_Activity:_ Output the listing below, keeping each line exactly as it stands.

____ Given information

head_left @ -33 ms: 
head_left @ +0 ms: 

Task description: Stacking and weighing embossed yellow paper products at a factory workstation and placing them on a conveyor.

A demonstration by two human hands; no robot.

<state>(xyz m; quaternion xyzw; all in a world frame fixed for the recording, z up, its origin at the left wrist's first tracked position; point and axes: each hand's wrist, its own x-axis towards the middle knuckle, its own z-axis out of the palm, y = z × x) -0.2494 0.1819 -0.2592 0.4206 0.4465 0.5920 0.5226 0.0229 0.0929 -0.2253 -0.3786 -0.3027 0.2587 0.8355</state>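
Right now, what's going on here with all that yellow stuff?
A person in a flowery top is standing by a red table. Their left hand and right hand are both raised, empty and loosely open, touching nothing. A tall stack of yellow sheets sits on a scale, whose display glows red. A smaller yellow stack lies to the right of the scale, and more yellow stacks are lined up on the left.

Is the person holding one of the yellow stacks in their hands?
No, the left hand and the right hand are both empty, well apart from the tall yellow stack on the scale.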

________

_Exercise output:_
head_left @ -33 ms: 
head_left @ +0 ms: 

Task description: Stacking and weighing embossed yellow paper products at a factory workstation and placing them on a conveyor.

A demonstration by two human hands; no robot.

<state>(xyz m; quaternion xyzw; all in a world frame fixed for the recording, z up, its origin at the left wrist's first tracked position; point and axes: each hand's wrist, its own x-axis towards the middle knuckle, its own z-axis out of the palm, y = z × x) -0.2494 0.1819 -0.2592 0.4206 0.4465 0.5920 0.5226 0.0229 0.0929 -0.2253 -0.3786 -0.3027 0.2587 0.8355</state>
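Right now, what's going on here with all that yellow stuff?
A person in a flowery top is standing by a red table. Their left hand and right hand are both raised, empty and loosely open, touching nothing. A tall stack of yellow sheets sits on a scale, whose display glows red. A smaller yellow stack lies to the right of the scale, and more yellow stacks are lined up on the left.

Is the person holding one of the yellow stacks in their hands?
No, the left hand and the right hand are both empty, well apart from the tall yellow stack on the scale.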

Nothing else is needed for the answer.